Adams explained the biggest difference for him as a safety vs. a cornerback on the field.

“You’re kind of really on the island. You kind of know what you’re gonna get by formation splits alignment, safety, you just got to be ready for everything. And you got to make people right so I think that’s the biggest thing for me.”

Adams was asked about the younger guys who could potentially fill in his empty spot at cornerback, whether that be Marquez Beason or Devon Witherspoon. Adams didn’t seem like he could gather the words to express their talent levels.

“Y’all gonna see. Them boys, they really good. They really good.”

Working together as a team

A lot of this Illinois team has played with each other for a long time. The linebackers and defensive backs especially know each other well. That doesn’t mean years of experience together will improve the speed the team plays at, but it can improve the way they communicate with each other on the field.

“I don’t think that determines the speed we play. I think it determines more the trust, knowing who I am out there,” Adams said.”

“So say if I see something I could tell Nate [Hobbs], ‘Nate, I need you to cover me’ because I see something. So just knowing that you could trust somebody and knowing that Nate has the athletic ability or Sydney [Brown] or Devon or any one of them guys.

Knowing who you’re playing with, so if you if you see something, you got somebody that the cover your back, basically, that’s the biggest thing, having somebody you trust out there. So you can play off your instincts.”

And of course this 2020 season will be about more than just what’s on the field. Big Ten football just announced its plan of return last week.
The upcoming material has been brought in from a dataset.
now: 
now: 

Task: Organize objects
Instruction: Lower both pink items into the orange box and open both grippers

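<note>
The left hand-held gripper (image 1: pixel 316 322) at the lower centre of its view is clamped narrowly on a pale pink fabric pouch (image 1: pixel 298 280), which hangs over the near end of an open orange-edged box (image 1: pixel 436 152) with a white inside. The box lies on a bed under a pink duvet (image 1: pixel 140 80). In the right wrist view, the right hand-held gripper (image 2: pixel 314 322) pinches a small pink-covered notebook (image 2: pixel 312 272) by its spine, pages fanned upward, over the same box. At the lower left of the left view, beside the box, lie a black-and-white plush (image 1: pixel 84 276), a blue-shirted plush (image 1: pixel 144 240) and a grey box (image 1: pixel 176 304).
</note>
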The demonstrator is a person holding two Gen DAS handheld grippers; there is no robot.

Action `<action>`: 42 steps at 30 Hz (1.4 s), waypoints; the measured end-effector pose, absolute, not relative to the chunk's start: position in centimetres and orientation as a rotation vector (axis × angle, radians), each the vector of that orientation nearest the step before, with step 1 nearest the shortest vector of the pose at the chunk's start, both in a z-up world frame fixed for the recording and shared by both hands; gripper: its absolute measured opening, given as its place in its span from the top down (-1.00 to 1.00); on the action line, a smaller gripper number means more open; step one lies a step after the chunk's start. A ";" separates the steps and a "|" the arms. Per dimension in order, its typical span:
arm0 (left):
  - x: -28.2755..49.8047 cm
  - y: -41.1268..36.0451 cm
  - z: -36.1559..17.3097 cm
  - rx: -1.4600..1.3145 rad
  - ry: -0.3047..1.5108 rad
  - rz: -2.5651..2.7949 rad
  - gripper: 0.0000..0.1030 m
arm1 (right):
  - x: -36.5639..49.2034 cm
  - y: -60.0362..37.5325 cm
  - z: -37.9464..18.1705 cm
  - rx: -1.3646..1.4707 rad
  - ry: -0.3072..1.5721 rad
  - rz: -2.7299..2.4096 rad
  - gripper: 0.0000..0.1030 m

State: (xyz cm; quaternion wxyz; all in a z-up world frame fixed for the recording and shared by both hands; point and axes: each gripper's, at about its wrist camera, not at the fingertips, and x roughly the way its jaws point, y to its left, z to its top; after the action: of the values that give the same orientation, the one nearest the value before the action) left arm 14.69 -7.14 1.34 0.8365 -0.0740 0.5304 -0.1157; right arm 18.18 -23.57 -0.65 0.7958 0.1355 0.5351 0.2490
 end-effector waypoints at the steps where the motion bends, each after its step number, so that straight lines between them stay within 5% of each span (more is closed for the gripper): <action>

With new COVID-19 safety protocols and guidelines administered not only by the Big Ten but by the University of Illinois, this team will have to hold each other accountable on and off the field.

“Yeah, that’s the biggest thing. I know, Coach [Lovie] Smith preaches that to the older guys that we need to police the team, and just take accountability and take matters in our own hand with our own physician group, just keeping these guys away from everybody on campus and just trying to create a little bubble.”

This season means more for the veterans of the team that have been with Smith for all of the ups and downs the Illini have faced, something that the younger guys haven’t experienced, and explaining to them how crucial it is to have socially strict behavior might not be the easiest.

“I think that’s gonna be a challenge. Because you don’t know if the younger guys gonna take it as serious as you do. Because you don’t know if they see how special this team could be. But that’s for us to preach to them. And I believe we can get the job done for sure.”

It isn’t always easy to discipline your own teammates. Everyone doesn’t forget about each other when they walk off the field — they’ve built friendships. But with knowing how disciplined each player needs to be, Adams said they may need to push those friendships to the side.

“I think you got to take the friendship matter out of it. We are a team, we got goals, we need to get things done. And we can’t have anyone jeopardizing that right now. I know Coach Smith, everyday preaches it to us. But I think we need to enforce it a little bit more. And I think we will. We will.”